The full listing below is to be written out exactly.
───── DATASET EXCERPT
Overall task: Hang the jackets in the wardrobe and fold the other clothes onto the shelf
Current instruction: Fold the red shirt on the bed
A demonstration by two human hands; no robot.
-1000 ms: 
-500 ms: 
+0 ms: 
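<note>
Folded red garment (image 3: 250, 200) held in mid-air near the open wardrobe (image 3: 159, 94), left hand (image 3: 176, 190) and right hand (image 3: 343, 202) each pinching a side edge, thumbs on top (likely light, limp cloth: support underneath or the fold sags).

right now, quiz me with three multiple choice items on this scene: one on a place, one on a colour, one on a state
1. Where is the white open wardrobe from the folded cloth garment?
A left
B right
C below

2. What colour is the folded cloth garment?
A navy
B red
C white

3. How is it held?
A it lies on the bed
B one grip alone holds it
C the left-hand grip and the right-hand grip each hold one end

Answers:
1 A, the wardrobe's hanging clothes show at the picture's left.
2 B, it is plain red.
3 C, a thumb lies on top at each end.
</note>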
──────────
▶ [RESULT FOR THIS EXERCISE]
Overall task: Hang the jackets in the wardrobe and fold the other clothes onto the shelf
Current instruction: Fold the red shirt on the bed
A demonstration by two human hands; no robot.
-1000 ms: 
-500 ms: 
+0 ms: 
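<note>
Folded red garment (image 3: 250, 200) held in mid-air near the open wardrobe (image 3: 159, 94), left hand (image 3: 176, 190) and right hand (image 3: 343, 202) each pinching a side edge, thumbs on top (likely light, limp cloth: support underneath or the fold sags).

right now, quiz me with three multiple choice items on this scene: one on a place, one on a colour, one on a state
1. Where is the white open wardrobe from the folded cloth garment?
A left
B right
C below

2. What colour is the folded cloth garment?
A navy
B red
C white

3. How is it held?
A it lies on the bed
B one grip alone holds it
C the left-hand grip and the right-hand grip each hold one end

Answers:
1 A, the wardrobe's hanging clothes show at the picture's left.
2 B, it is plain red.
3 C, a thumb lies on top at each end.
</note>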

This exercise is now done.